### TASK
Transcribe the listing below word for word but skip its images.

### DATA

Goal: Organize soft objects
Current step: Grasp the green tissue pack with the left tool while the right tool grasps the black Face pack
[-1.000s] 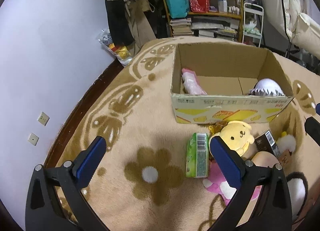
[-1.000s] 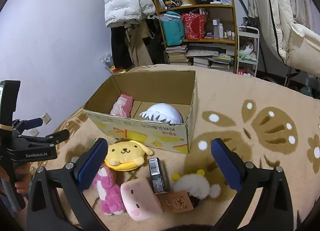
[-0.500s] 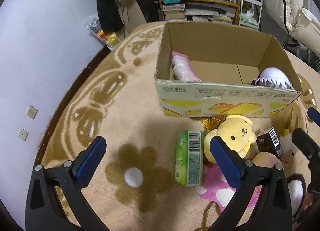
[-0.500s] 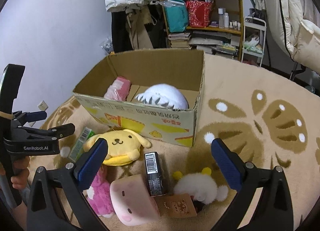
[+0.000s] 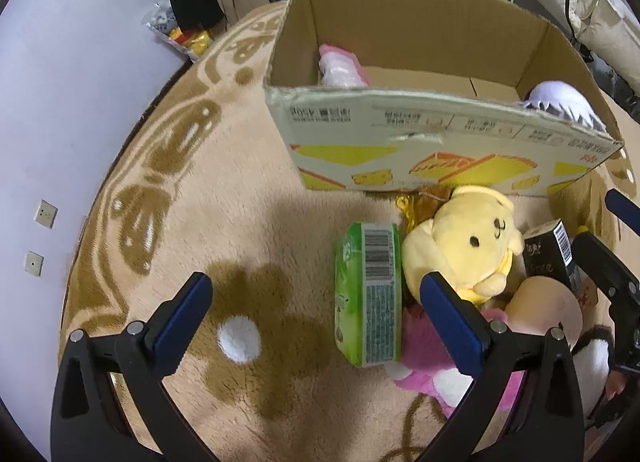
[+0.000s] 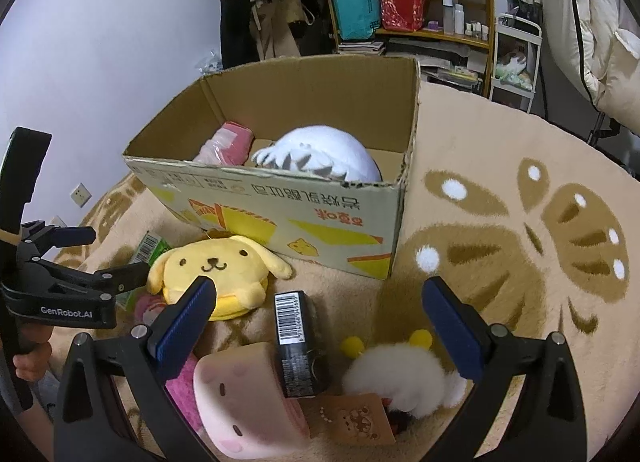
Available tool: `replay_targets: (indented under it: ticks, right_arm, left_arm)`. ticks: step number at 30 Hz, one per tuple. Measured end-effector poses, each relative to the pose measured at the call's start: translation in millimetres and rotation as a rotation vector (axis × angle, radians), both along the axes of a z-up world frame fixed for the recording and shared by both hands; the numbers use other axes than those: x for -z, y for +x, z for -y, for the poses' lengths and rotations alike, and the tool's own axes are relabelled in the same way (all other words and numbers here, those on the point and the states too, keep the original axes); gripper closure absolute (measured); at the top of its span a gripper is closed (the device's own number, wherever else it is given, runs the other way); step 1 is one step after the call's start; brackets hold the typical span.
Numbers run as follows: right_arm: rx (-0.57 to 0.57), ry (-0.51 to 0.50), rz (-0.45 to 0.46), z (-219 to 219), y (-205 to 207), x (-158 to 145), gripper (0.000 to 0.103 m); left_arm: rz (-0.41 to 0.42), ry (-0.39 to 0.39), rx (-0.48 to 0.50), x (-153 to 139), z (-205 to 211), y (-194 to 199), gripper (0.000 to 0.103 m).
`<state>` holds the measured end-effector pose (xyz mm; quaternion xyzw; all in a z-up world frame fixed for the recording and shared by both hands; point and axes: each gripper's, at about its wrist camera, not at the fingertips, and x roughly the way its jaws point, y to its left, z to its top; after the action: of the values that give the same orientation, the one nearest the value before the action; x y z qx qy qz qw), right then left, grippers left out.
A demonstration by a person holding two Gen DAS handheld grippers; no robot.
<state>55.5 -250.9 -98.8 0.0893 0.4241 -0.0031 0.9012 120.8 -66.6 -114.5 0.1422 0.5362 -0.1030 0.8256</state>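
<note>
The yellow dog plush [image 6: 214,274] lies face-up on the carpet [image 6: 520,262], just in front of the long printed wall of the cardboard box [image 6: 280,218], one floppy ear trailing toward the box's near corner. I judge it light and squashy — stuffed fabric that will give under my pads and not slip much. The rounded head looks too broad and springy for a sure bite, so I would pinch across the narrower body or gather an ear at its root, squeezing well into the stuffing.

Touching its side is a green packet [image 5: 370,294] with a barcode, likely crinkly and slicker. Beneath and beside the dog lies a pink plush [image 5: 424,358], partly covered. A pale pink block with a face [image 6: 244,398] looks foamy and soft; it needs a wide span across its flat sides. A black carton [image 6: 298,342] leans on it — stiff, not one of the soft things, I think — and a brown card [image 6: 356,418] sits just beside. The white fluffy toy with yellow ears [image 6: 400,374] should weigh almost nothing; I would take it through the middle of the fluff.

My right gripper [image 6: 320,318] hangs wide apart over this pile, holding nothing. My left gripper [image 5: 316,314] is equally wide and empty, its span over the green packet.

Inside the box rest a pink wrapped bundle [image 6: 226,146] by the left wall and a white domed plush [image 6: 320,156] toward the right end.
</note>
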Motion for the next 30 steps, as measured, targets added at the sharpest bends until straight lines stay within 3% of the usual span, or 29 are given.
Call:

### EXPECTED OUTPUT
Goal: Organize soft objects
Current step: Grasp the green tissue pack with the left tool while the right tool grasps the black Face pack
[-1.000s] 
[-1.000s] 
[-0.500s] 
[-0.500s] 
[+0.000s] 
[+0.000s] 
Available tool: `replay_targets: (indented under it: ticks, right_arm, left_arm)`. ticks: step number at 30 Hz, one per tuple. Measured end-effector poses, each relative to the pose measured at the call's start: translation in millimetres and rotation as a rotation vector (axis × angle, radians), both along the axes of a z-up world frame fixed for the recording and shared by both hands; the numbers use other axes than those: x for -z, y for +x, z for -y, for the poses' lengths and rotations alike, and the tool's own axes are relabelled in the same way (all other words and numbers here, those on the point and the states too, keep the original axes); gripper closure absolute (measured); at the top of its span a gripper is closed (the device's own number, wherever else it is given, runs the other way); step 1 is one step after the call's start; brackets hold the typical span.
Numbers run as follows: right_arm: rx (-0.57 to 0.57), ry (-0.51 to 0.50), rz (-0.45 to 0.46), z (-219 to 219), y (-205 to 207), x (-158 to 145), gripper (0.000 to 0.103 m); left_arm: rz (-0.41 to 0.42), ry (-0.39 to 0.39), rx (-0.48 to 0.50), x (-153 to 139), z (-205 to 211), y (-194 to 199), gripper (0.000 to 0.103 m).
`<state>` holds the measured end-effector pose (xyz mm; quaternion xyzw; all in a z-up world frame fixed for the recording and shared by both hands; point and axes: each gripper's, at about its wrist camera, not at the fingertips, and x roughly the way its jaws point, y to its left, z to its top; after the action: of the values that give the same orientation, the one nearest the value before the action; x y z qx qy qz qw), right then left, grippers left out.
A demonstration by a person holding two Gen DAS handheld grippers; no robot.
<state>55.5 -250.9 -98.8 0.0893 0.4241 -0.0031 0.9012 120.8 -66.6 -114.5 0.1422 0.5362 -0.1030 0.8256</state>
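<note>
The yellow dog plush [image 6: 214,274] lies face-up on the carpet [image 6: 520,262], just in front of the long printed wall of the cardboard box [image 6: 280,218], one floppy ear trailing toward the box's near corner. I judge it light and squashy — stuffed fabric that will give under my pads and not slip much. The rounded head looks too broad and springy for a sure bite, so I would pinch across the narrower body or gather an ear at its root, squeezing well into the stuffing.

Touching its side is a green packet [image 5: 370,294] with a barcode, likely crinkly and slicker. Beneath and beside the dog lies a pink plush [image 5: 424,358], partly covered. A pale pink block with a face [image 6: 244,398] looks foamy and soft; it needs a wide span across its flat sides. A black carton [image 6: 298,342] leans on it — stiff, not one of the soft things, I think — and a brown card [image 6: 356,418] sits just beside. The white fluffy toy with yellow ears [image 6: 400,374] should weigh almost nothing; I would take it through the middle of the fluff.

My right gripper [image 6: 320,318] hangs wide apart over this pile, holding nothing. My left gripper [image 5: 316,314] is equally wide and empty, its span over the green packet.

Inside the box rest a pink wrapped bundle [image 6: 226,146] by the left wall and a white domed plush [image 6: 320,156] toward the right end.
</note>
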Motion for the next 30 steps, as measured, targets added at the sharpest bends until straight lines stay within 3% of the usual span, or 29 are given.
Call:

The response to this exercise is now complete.